Reproduce each line below with no alterations.

——————

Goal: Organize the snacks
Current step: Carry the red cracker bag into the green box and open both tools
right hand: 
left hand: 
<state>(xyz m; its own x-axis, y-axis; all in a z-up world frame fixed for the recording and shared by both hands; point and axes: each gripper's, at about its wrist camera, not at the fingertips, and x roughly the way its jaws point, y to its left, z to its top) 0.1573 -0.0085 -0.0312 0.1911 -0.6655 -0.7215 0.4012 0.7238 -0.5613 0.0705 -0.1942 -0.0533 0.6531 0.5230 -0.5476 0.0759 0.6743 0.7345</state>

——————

_FINISHED TASK:_
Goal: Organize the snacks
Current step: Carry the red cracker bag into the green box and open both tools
right hand: 
left hand: 
<state>(xyz m; its own x-axis, y-axis; all in a z-up world frame fixed for the recording and shared by both hands; point and axes: each gripper's, at about its wrist camera, not at the fingertips, and x roughly the way its jaws point, y to its left, z to its top) 0.1573 -0.0085 -0.0312 0.1911 -0.6655 -0.7215 0.4012 0.7238 -0.5613 0.0705 -0.1942 -0.0533 0.6531 0.5230 -0.5476 0.0759 0.6743 0.7345</state>

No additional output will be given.